白溏也没好好喝,东倒西歪的,口里的茶水顺着嘴角往外涌,印湿了一大片。

黑绍见状赶紧抢救,将人揽在怀里保持坐着的姿势,手里一抓,凭空取来布巾,为白溏擦拭。

“你啊,真会找麻烦。”黑绍无奈,趁机咬了一口白溏的腮帮子,作为自己出力照顾的报酬。

“混蛋”白溏突然骂道,两只眼睛直勾勾盯着方才咬过他的黑绍。

难道酒醒了?

黑绍被抓了个现行,他看着白溏的表情仔细分辨。

还是醉醉的,眼睛里朦朦胧胧,水汽一片,看来是发自心底认为他是“混蛋”了。

可自己到底做了什么让白溏有了这样的认识呢?

黑绍想不到,脑子里细细过滤与白溏近日来相处的点滴,发现自己简直就是天下第一最好的情人,知冷知热,帅气多金,有求必应,无论如何是与“混蛋”扯不上关系的。

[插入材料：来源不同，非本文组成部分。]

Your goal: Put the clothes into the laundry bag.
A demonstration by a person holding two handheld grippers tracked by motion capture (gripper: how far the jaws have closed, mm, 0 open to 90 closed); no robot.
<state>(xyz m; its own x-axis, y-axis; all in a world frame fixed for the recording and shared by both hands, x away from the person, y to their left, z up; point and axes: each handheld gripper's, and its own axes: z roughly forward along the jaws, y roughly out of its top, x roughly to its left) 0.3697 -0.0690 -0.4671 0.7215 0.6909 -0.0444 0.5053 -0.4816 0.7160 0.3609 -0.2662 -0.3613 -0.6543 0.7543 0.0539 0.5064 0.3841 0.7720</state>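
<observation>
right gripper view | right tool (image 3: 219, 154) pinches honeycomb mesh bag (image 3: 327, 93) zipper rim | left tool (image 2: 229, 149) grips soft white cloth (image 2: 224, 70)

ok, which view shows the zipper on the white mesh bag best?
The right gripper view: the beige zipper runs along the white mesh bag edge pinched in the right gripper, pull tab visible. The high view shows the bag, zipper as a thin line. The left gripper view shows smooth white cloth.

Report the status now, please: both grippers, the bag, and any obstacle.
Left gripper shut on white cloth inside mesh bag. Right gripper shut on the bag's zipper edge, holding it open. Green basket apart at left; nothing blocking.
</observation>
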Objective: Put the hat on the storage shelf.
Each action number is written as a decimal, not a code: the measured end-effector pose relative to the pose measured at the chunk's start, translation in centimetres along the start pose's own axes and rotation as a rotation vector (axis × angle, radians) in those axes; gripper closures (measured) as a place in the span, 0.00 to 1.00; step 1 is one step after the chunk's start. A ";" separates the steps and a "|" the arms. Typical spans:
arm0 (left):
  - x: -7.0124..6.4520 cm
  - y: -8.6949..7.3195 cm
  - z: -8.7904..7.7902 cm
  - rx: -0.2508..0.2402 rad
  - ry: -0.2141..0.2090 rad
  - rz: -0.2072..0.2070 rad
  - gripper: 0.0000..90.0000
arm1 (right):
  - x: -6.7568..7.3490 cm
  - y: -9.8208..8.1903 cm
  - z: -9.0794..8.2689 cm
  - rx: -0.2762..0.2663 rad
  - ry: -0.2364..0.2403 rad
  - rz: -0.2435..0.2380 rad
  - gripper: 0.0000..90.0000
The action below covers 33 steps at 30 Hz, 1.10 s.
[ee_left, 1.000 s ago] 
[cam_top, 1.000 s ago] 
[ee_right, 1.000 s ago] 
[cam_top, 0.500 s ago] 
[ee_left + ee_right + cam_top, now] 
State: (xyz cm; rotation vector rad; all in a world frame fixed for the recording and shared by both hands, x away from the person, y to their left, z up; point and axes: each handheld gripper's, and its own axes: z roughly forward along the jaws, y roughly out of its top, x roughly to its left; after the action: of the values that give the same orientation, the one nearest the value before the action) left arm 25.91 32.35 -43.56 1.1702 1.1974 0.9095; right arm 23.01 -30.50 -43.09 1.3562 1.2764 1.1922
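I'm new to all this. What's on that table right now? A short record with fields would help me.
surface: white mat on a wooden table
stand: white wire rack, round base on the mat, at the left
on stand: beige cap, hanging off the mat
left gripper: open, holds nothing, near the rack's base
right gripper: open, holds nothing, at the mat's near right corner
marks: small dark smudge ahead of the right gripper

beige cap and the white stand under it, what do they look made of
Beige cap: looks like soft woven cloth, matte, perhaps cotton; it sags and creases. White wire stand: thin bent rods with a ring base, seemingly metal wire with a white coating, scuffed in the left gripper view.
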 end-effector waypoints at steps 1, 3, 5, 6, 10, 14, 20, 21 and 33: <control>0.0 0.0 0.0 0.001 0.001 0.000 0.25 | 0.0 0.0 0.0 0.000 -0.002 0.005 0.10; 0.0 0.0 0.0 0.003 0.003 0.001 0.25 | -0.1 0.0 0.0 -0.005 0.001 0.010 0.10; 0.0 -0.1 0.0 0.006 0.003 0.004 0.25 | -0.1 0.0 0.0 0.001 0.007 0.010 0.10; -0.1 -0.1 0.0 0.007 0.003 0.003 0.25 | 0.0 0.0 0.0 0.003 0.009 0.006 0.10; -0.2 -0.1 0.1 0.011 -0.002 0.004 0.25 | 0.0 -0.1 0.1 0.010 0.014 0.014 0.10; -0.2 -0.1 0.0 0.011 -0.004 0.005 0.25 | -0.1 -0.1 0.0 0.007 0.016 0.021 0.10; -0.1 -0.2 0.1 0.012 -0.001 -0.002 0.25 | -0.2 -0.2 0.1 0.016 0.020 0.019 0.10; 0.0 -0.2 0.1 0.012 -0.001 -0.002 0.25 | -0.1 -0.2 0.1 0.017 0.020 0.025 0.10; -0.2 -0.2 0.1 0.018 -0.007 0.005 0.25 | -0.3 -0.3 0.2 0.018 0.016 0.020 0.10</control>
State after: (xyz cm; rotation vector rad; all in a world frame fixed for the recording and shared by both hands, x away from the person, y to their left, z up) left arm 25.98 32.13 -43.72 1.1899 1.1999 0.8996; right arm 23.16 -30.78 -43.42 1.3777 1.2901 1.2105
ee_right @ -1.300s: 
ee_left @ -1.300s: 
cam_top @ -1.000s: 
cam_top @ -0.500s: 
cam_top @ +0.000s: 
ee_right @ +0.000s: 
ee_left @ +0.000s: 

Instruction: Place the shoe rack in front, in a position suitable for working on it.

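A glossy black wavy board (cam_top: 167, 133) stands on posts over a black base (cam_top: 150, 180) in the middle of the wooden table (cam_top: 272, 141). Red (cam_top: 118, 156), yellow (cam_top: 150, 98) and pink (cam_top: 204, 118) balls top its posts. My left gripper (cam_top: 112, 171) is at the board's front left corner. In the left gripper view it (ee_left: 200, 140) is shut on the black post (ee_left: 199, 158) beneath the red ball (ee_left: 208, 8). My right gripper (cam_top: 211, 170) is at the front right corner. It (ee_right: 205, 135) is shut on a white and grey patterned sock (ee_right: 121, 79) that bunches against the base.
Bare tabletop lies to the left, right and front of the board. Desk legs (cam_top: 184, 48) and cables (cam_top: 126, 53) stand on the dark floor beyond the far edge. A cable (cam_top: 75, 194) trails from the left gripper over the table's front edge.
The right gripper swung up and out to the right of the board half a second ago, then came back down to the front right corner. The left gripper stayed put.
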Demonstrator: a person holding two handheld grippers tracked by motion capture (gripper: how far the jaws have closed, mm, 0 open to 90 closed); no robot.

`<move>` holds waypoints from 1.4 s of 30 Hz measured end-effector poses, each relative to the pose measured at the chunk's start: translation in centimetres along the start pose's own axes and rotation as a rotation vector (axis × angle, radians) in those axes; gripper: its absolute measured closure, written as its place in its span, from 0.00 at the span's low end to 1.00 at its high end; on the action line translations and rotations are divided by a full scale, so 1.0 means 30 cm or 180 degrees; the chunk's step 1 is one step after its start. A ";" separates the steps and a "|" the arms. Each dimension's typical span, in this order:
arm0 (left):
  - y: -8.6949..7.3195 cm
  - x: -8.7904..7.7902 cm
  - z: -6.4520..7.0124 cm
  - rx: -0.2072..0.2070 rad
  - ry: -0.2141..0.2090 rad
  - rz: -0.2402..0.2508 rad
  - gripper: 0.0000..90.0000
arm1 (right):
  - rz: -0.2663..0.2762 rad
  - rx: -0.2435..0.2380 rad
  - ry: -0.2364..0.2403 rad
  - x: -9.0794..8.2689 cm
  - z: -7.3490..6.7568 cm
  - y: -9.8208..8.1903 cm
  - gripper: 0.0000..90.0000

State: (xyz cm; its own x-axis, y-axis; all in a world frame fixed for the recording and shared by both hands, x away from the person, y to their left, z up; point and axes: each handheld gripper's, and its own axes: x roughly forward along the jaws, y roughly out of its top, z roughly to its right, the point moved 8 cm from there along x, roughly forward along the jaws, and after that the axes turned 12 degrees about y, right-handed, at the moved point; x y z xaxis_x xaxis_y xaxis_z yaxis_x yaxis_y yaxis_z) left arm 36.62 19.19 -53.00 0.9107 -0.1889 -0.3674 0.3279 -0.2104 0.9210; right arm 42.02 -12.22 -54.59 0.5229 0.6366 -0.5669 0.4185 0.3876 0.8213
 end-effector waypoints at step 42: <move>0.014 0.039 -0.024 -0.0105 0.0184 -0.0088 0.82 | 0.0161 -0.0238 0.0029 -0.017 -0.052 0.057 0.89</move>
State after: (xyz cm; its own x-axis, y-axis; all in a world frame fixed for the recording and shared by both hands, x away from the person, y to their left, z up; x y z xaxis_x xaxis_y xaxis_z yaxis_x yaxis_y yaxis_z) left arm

于是,秉承着“知己知彼百战百胜”的战略,黑绍抱着醉酒的白溏,一边吃豆腐,一边套话。

常言道,酒后吐真言。

别人吐不吐真言黑绍是不知道的,然而他清楚,白溏可是一套套实话往外说,否者黑绍也无法发现表面上云淡风轻,事事从容的白溏居然对徐家有着滔天的恨意。

一切的一切,酒的功劳不少啊。

“白溏,你说我怎么混蛋了?”黑绍附耳问。

“就是混蛋,大混蛋。”白溏模模糊糊道,也不知听懂没听懂,再次开始重复“混蛋。”

黑绍听白溏从混蛋扯到了鸡蛋,从鸡蛋扯到了鸭蛋,又从鸭蛋扯到了鹌鹑蛋,越扯越远,赶紧不问了,将人扒了个精光塞进被子。

“混蛋,别走。”白溏不安稳,又扯回了混蛋。

“好好,混蛋不走。”黑绍安抚,打消了为白溏换睡衣的意图。

白溏的酒气还是浓的,整个人正在兴头上,自然不可能安分老实躺着,只见他如长蛇一般,抱着被子在床上翻滚,伸胳膊,踢腿,想要将身上的恼人的被子踹开。

也对,喝了酒,身子定然是发热的,此时已经入夏,他的被子却还是春天时的薄棉被,如此盖在身上就相当于”火上浇油”那叫一个热。

白溏自己觉得自己好像是被扔进锅里的大闸蟹,快熟了。

“热”白溏抱着被子呓语,雪白的后背和挺翘的臀都露在外面。

黑绍摸着下巴欣赏了一下美景,还是出于对白溏的关心,为人重新将被子盖好,挥挥手,将屋里的温度降下一些。

果然,不一会儿,白溏老老实实不再动弹。

黑绍见白溏安稳,开始收拾屋里的狼藉,

他才转过身,要将掉落地上的衣服捡起来,突然听到背后,“哐当,哐当”的声音。

黑绍回头一看,哭笑不得,将手上的衣服一扔,落在屏风上,赶紧拦着“作孽”的小祖宗。

“混蛋呢,混蛋没了。”白溏用力拍床板,边拍边喊,自己跟自己生闷气,到处找“混蛋”,气势有些凶残,披头散发。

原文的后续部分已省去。